Вампир уже собирался обрушиться на колдуна, он уже вознесся над ним, как скала возвышается над пигмеем, - и тут что-то липкое, противное, кинулось Вит-Мару на плечи.
В мгновение ока Вит-Мар был спелёнат липкой и крепкой сетью, словно сплетенной чудовищными пауками. Жаль, он не догадался вовремя посмотреть за спину. А если бы он догадался оглянуться, тогда бы он увидел: носовой платок колдуна, попав под луч лунного света, вдруг распрямился, разгладился, разбежался в разные стороны, - и превратился в упругую сеть. И эта сеть потоком лунных частиц была наброшена на вампира...
Очень скоро Вит-Мар даже не мог кричать. Спеленатый по рукам и ногам, беспомощный, он возился на земле, как черняк. Чтобы освободиться от липкой, вонючей сети, он прикладывал немыслимые усилия, но все его усилия приводили к тому, что он быстро уставал. Очень скоро от его устрашающего древнего облика не осталось и следа. Теперь это был просто вампир, vampirus vulgaris, попавший в хитрые и очень прочные сети.
Колдун какое-то время отдыхал, разминая узкие плечи, а потом подошел к Вит-Мару и со всей силы ударил посохом в мохнатую вампирью грудь. Острый наконечник пробил тело чудовища насквозь, вышел между лопаток и глубоко вошел в землю. Если бы посох был сделан из осины, тут бы Вит-Мару и конец, но посох у колдуна был буковый.
- Я не инквизитор, чтобы таскать с собой вязанку ольховых кольев, - пояснил колдун любезно. - Но ничего... недолго тебе.
Колдун сел под пышный падуб с красивой округлой кроной и принялся ждать.
Ждать, и в самом деле, пришлось недолго. Вскоре небо на востоке побелело. А там и солнце взошло, и в первом солнечном луче сгорел Вит-Мар.
Гаррас освободил свой посох из земли, смёл пепел, смыл сажу, - и на чудном вороном коне, королевском подарке, возвратился в Кордову.
А здесь уже ждали его. Ростовщик, почтенный Ганц Готлиб, встречал его на пороге дома, и не один.
Раньше, чем ростовщик успел сказать хоть слово, к колдуну на шею кинулась Вероника.
- Милое дитя! - проговорил колдун, целуя девушку в лоб...

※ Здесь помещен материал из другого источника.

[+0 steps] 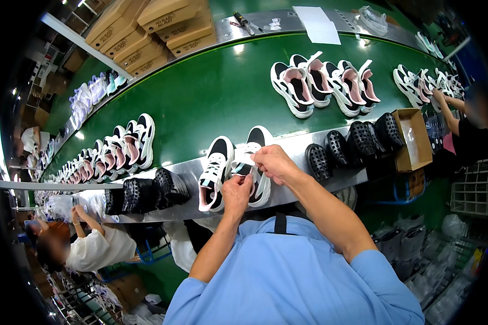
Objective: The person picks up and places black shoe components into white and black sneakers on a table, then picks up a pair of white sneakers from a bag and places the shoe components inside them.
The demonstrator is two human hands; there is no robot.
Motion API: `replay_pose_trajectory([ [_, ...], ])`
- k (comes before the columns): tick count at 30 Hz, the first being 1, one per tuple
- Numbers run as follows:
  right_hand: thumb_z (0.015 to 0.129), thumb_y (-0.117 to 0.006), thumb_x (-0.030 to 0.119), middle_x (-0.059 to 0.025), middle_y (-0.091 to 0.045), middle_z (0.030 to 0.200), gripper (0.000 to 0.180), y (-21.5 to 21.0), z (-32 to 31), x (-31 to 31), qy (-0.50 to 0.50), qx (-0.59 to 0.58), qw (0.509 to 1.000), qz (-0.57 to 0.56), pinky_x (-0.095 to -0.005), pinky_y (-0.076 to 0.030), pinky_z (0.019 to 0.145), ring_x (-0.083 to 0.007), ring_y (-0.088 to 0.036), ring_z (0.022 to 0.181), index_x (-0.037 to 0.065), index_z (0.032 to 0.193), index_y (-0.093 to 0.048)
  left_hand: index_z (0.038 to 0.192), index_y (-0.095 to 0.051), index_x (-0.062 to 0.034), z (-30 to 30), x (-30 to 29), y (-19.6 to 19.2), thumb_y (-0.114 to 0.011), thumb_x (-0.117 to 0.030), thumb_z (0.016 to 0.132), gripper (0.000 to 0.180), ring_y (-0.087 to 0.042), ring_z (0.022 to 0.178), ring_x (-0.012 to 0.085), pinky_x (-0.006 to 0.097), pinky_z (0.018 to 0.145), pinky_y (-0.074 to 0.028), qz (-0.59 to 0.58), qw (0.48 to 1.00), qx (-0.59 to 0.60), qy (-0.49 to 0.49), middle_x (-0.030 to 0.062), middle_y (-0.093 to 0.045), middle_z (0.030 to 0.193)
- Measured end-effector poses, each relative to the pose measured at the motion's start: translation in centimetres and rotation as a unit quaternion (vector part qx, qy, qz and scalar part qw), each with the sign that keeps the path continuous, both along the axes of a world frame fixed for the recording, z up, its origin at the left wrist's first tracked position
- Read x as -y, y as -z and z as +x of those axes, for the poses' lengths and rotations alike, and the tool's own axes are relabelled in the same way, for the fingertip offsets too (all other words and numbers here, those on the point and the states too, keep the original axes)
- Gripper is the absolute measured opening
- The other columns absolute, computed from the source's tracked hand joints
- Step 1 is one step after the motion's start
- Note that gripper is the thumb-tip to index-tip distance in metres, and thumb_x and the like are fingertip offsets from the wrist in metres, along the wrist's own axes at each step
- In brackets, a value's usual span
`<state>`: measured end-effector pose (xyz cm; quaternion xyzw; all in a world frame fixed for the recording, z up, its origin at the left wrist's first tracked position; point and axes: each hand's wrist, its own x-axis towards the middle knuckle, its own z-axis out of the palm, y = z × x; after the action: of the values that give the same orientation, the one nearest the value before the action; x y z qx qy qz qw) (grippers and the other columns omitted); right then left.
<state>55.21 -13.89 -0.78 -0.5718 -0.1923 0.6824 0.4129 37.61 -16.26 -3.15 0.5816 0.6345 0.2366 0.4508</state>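
Two white and black sneakers stand side by side on the metal edge in front of me, toes pointing away. Both my hands are at the right sneaker (259,140). My left hand (237,193) is closed at its opening, pinching the tongue (243,168), which shows light blue and pink. Over the lacing, my right hand (277,164) has thumb and fingers pinched together at the shoelace, whose end is mostly hidden by the fingers. The left sneaker (215,169) is laced, with a pink lining, and stands just beside my left hand untouched.
Several black shoe moulds (350,142) stand to the right, next to an open cardboard box (412,138); more moulds (156,190) are at left. Sneakers (325,81) sit on the green belt (200,92). Shoe boxes (173,24) are stacked beyond. Co-workers (100,246) work at both sides.
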Motion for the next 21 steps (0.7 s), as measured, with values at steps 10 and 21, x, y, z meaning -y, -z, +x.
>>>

Они были родственники, Гаррас приходился Веронике дядей. Колдун жил далеко от Кордовы, в Темном бору, поэтому ему понадобилось время, чтобы явиться на выручку к своей семье.
Что же касается ночных бабочек, которые обманули вампира, наврали ему, что девушка была убита... Они исполняли приказ высшей силы - приказ колдуна Гарраса. И отчего Вит-Мар полагался на их порядочность? Созданиям ночи не чужды нежные чувства, но ночь обманчива - обманчивы и чары, и слова её. Кому бы, как ни Вит-Мару, про это знать.